Biological Data Science with R

Author

Stephen D. Turner, Ph.D.

Published

January 1, 2019

Preface

This book was written as a companion to a series of courses I taught at the University of Virginia introducing the essentials of biological data science with R:

  1. UVA Biomedical Sciences Graduate Program BIMS8382: bims8382.github.io.
  2. UVA Health Sciences Library Biological Data Science Workshops: stephenturner.github.io/workshops.
  3. UVA Translational Health Research Institute of Virginia (THRIV) Scholars program Biological Data Science course: thriv.github.io.

While this book was written with the accompanying live instruction in mind, this book can be used as a self-contained self study guide for quickly learning the essentials need to get started with R. The BDSR book and accompanying course introduces methods, tools, and software for reproducibly managing, manipulating, analyzing, and visualizing large-scale biological data using the R statistical computing environment. This book also covers essential statistical analysis, and advanced topics including survival analysis, predictive modeling, forecasting, and text mining.

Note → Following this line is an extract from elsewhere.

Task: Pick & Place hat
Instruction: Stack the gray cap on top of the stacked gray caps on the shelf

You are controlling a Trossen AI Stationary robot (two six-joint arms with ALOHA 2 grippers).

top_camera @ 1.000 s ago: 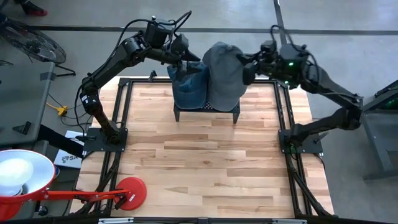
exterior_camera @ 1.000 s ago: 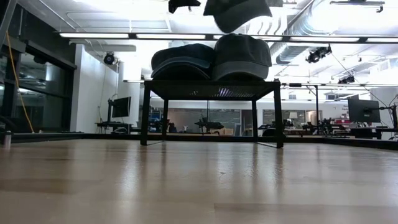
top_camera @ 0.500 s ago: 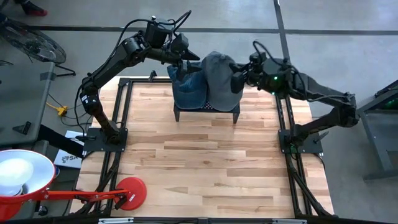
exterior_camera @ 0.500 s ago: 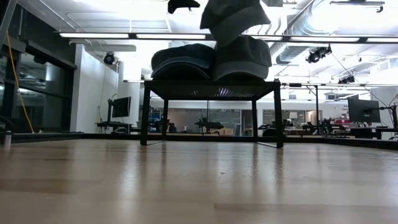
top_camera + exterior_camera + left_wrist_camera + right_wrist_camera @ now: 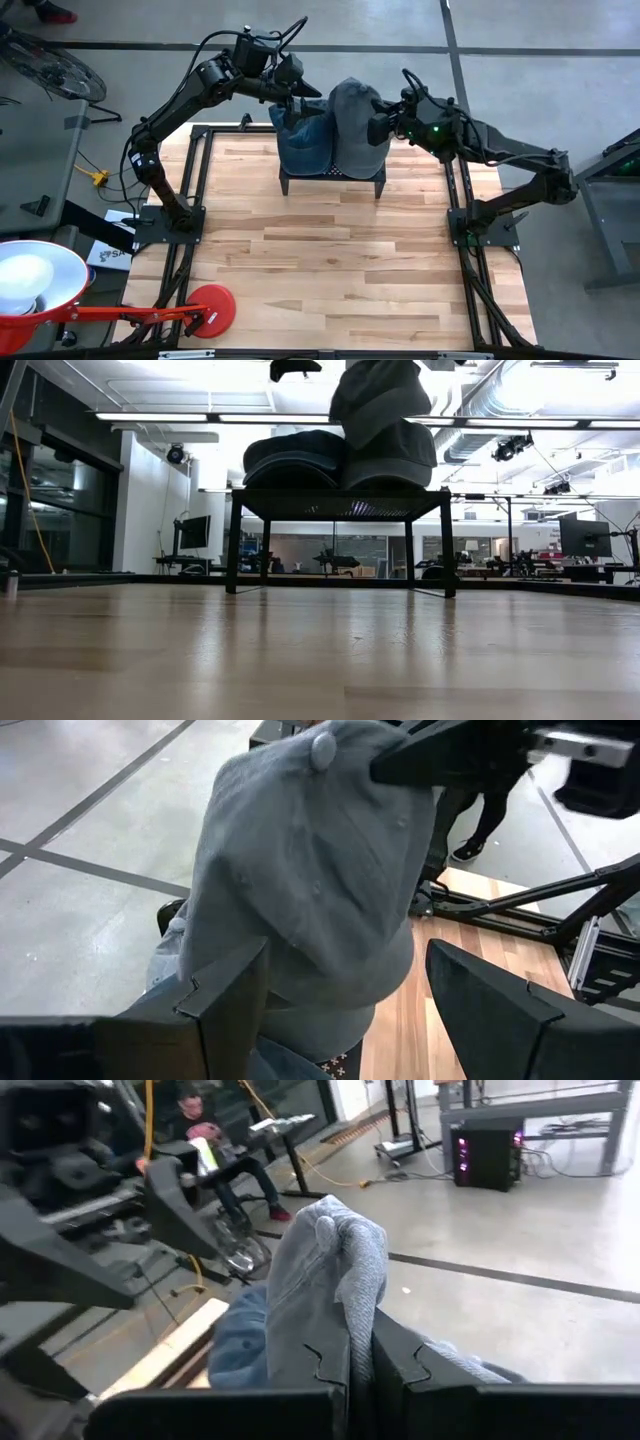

This is not a “Tool X” or “Software Y” book. I want you to take away from this book and accompanying course the ability to use an extremely powerful scientific computing environment (R) to do many of the things that you’ll do across study designs and disciplines – managing, manipulating, visualizing, and analyzing large, sometimes high-dimensional data. Regardless of your specific discipline you’ll need the same computational know-how and data literacy to do the same kinds of basic tasks in each. This book might show you how to use specific tools here and there (e.g., DESeq2 for RNA-seq analysis (Love, Huber, and Anders 2014), ggtree for drawing phylogenetic trees (Yu et al. 2017), etc.), but these are not important – you probably won’t be using the same specific software or methods 10 years from now, but you’ll still use the same underlying data and computational foundation. That is the point of this series – to arm you with a basic foundation, and more importantly, to enable you to figure out how to use this tool or that tool on your own, when you need to.

This is not a statistics book. There is a short chapter on essential statistics using R in Chapter 8 but this short chapter offers neither a comprehensive background on underlying theory nor in-depth coverage of implementation strategies using R. Some general knowledge of statistics and study design is helpful, but isn’t required for going through this book or taking the accompanying course.

There are no prerequisites to this book or the accompanying course. However, each chapter involves lots of hands-on practice coding, and you’ll need to download and install required softwar and download required data. See the setup instructions in Appendix A.

Acknowledgements

This book is partially adapted from material developed from the courses I taught above, some co-taught with VP (Pete) Nagraj, from 2015-2019. The material for this course was adapted from and/or inspired by Jenny Bryan’s STAT545 course at UBC (Bryan 2019), Software Carpentry (Wilson 2014) and Data Carpentry (Teal et al. 2015) courses, David Robinson’s Variance Explained blog (Robinson 2015), the ggtree vignettes (Yu 2022) Tidy Text Mining with R (Silge and Robinson 2017), and likely many others.